#### [Problem statement]
Read the records below and report each line in which "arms" occurs.

[Dataset excerpts]
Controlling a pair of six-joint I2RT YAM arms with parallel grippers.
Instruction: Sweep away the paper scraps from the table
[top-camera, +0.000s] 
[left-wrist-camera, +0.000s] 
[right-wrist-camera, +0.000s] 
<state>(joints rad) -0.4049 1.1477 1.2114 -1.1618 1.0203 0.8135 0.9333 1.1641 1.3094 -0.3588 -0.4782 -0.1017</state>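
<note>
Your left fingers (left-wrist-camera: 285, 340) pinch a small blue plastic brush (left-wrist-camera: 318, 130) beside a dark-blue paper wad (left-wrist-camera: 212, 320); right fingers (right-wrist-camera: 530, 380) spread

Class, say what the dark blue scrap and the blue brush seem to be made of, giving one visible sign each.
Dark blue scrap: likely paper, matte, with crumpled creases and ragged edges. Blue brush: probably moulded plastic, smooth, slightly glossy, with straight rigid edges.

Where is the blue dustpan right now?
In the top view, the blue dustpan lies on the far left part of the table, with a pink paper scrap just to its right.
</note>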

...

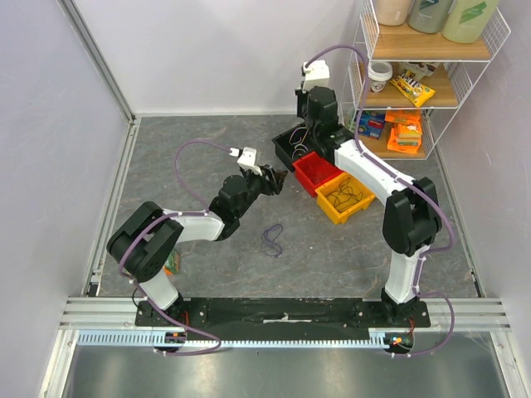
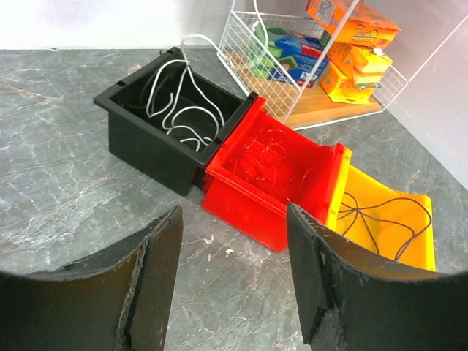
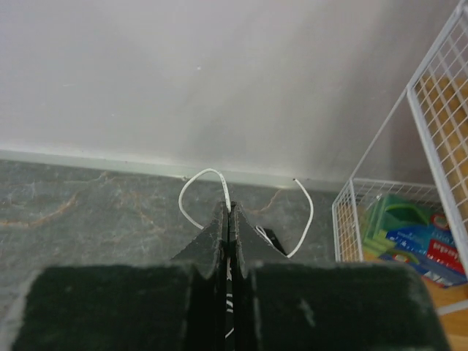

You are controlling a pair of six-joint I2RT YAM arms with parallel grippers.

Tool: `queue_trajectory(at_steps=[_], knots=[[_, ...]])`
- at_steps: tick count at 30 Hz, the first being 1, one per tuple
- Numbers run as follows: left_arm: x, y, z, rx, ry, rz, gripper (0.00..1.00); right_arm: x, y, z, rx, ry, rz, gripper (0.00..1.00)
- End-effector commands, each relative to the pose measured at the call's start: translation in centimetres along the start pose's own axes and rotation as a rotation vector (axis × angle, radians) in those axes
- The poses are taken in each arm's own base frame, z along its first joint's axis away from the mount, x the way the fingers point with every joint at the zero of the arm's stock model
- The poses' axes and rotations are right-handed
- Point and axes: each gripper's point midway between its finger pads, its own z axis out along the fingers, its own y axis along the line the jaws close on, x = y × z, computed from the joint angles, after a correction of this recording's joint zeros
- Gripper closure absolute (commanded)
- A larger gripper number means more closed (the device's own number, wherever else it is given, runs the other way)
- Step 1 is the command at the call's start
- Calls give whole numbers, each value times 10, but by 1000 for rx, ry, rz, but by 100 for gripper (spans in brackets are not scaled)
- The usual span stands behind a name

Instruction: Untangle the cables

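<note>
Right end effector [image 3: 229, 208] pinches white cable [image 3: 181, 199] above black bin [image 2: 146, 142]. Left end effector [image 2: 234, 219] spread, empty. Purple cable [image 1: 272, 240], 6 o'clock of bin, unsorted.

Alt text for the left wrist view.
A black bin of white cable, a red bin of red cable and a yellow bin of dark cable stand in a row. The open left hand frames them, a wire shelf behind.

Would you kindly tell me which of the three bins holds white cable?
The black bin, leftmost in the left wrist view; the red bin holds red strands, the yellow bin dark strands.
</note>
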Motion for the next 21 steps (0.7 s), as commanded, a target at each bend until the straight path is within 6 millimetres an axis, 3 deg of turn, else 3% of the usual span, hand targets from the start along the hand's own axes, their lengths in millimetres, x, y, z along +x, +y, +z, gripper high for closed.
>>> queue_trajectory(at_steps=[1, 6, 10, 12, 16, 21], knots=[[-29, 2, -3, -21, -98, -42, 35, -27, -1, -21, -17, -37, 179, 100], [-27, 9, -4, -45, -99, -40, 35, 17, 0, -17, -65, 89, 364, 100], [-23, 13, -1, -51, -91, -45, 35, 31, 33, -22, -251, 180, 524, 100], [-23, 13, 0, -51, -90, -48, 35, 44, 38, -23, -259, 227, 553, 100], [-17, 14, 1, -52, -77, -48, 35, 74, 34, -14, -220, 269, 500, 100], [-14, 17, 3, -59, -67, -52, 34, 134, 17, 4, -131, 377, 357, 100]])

#### [Solution to the exercise]
Controlling a pair of six-joint I2RT YAM arms with parallel grippers.
You are controlling a pair of six-joint I2RT YAM arms with parallel grippers.

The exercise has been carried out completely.